ASSIGNMENT —
Using the data below, repeat all of it precisely.

[DATASET CONTENT]

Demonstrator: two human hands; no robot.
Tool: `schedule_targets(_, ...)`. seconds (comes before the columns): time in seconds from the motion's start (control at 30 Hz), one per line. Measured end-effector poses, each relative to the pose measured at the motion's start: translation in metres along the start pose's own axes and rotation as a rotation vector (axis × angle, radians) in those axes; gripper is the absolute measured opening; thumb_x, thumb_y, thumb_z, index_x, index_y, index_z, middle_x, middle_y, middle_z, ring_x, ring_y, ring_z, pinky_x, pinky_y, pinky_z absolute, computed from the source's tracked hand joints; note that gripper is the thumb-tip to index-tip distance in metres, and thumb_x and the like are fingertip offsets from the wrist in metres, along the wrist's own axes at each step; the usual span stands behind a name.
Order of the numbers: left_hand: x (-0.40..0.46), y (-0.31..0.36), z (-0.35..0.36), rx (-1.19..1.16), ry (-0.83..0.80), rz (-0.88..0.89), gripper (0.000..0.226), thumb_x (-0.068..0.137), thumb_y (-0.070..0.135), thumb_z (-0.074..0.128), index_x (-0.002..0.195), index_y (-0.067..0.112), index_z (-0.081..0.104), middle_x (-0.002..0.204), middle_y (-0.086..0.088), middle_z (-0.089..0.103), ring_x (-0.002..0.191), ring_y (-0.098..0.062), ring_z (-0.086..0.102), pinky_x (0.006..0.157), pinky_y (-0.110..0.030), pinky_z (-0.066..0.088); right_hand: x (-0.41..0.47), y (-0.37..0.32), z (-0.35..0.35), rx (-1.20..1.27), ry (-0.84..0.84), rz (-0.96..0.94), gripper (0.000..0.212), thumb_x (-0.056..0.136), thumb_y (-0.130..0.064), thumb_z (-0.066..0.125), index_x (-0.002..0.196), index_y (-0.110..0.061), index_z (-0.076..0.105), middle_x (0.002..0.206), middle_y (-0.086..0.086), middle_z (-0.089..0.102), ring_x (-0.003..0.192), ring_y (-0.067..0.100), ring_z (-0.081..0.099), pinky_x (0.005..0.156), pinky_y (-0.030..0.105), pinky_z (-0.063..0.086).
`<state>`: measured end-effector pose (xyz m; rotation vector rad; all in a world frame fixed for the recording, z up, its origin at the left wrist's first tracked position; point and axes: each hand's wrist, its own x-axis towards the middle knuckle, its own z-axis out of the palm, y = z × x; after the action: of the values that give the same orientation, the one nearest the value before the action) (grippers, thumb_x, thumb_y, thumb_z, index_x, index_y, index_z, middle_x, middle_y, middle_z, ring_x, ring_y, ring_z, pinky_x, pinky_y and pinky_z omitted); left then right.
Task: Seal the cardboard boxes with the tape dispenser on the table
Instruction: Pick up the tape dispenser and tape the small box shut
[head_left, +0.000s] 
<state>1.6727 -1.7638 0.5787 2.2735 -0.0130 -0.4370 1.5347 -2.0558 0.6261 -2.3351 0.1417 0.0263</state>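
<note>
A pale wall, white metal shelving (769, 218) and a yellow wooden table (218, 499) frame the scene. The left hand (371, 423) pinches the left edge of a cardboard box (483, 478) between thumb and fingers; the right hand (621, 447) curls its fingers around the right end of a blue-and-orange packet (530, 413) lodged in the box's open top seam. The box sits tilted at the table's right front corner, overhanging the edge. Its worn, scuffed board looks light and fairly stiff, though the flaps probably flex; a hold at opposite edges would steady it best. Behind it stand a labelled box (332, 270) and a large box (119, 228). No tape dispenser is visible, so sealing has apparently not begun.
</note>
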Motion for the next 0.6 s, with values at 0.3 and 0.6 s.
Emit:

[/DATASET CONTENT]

ANSWER BOX —
Demonstrator: two human hands; no robot.
Tool: `schedule_targets(_, ...)`. seconds (comes before the columns): time in seconds from the motion's start (control at 30 Hz), one per line. Measured end-effector poses, each relative to the pose measured at the motion's start: translation in metres along the start pose's own axes and rotation as a rotation vector (axis × angle, radians) in those axes; gripper is the absolute measured opening; thumb_x, thumb_y, thumb_z, index_x, index_y, index_z, middle_x, middle_y, middle_z, ring_x, ring_y, ring_z, pinky_x, pinky_y, pinky_z absolute, computed from the source's tracked hand joints; note that gripper is the thumb-tip to index-tip distance in metres, and thumb_x and the like are fingertip offsets from the wrist in metres, along the wrist's own axes at each step; the usual span stands behind a name.
Order of the numbers: left_hand: x (-0.40..0.46), y (-0.31..0.36), z (-0.35..0.36), rx (-1.19..1.16), ry (-0.83..0.80), rz (-0.88..0.89), gripper (0.000..0.226), thumb_x (-0.068..0.137), thumb_y (-0.070..0.135), thumb_z (-0.074..0.128), index_x (-0.002..0.195), index_y (-0.067..0.112), index_z (-0.081..0.104), middle_x (-0.002..0.204), middle_y (-0.086..0.088), middle_z (-0.089..0.103), ring_x (-0.002..0.191), ring_y (-0.098..0.062), ring_z (-0.086..0.102), pinky_x (0.006..0.157), pinky_y (-0.110..0.030), pinky_z (-0.066..0.088); right_hand: x (-0.41..0.47), y (-0.37..0.32), z (-0.35..0.35), rx (-1.20..1.27), ry (-0.84..0.84), rz (-0.96..0.94), gripper (0.000..0.212), thumb_x (-0.056..0.136), thumb_y (-0.130..0.064), thumb_z (-0.066..0.125), index_x (-0.002..0.196), index_y (-0.110..0.061), index_z (-0.076..0.105), middle_x (0.002..0.206), middle_y (-0.086..0.086), middle_z (-0.089..0.102), ring_x (-0.003..0.192), ring_y (-0.067..0.100), ring_z (-0.081..0.099), pinky_x (0.005..0.156), pinky_y (-0.030..0.105), pinky_z (-0.063..0.086).
`<state>`: measured end-effector pose (xyz m; rotation vector rad; all in a world frame fixed for the recording, z up, its origin at the left wrist's first tracked position; point and axes: each hand's wrist, its own x-axis towards the middle knuckle, its own z-axis out of the palm, y = z × x; after the action: of the values that give the same orientation, the one nearest the value before the action) (grippers, thumb_x, thumb_y, thumb_z, index_x, index_y, index_z, middle_x, middle_y, middle_z, ring_x, ring_y, ring_z, pinky_x, pinky_y and pinky_z omitted); left then right.
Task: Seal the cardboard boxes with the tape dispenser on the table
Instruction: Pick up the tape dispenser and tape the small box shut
[head_left, +0.000s] 
<state>1.6727 -1.7638 0.5787 2.2735 -0.0130 -0.4370 1.5347 -2.0558 0.6261 -2.3351 0.1417 0.0263</state>
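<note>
A pale wall, white metal shelving (769, 218) and a yellow wooden table (218, 499) frame the scene. The left hand (371, 423) pinches the left edge of a cardboard box (483, 478) between thumb and fingers; the right hand (621, 447) curls its fingers around the right end of a blue-and-orange packet (530, 413) lodged in the box's open top seam. The box sits tilted at the table's right front corner, overhanging the edge. Its worn, scuffed board looks light and fairly stiff, though the flaps probably flex; a hold at opposite edges would steady it best. Behind it stand a labelled box (332, 270) and a large box (119, 228). No tape dispenser is visible, so sealing has apparently not begun.
</note>
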Motion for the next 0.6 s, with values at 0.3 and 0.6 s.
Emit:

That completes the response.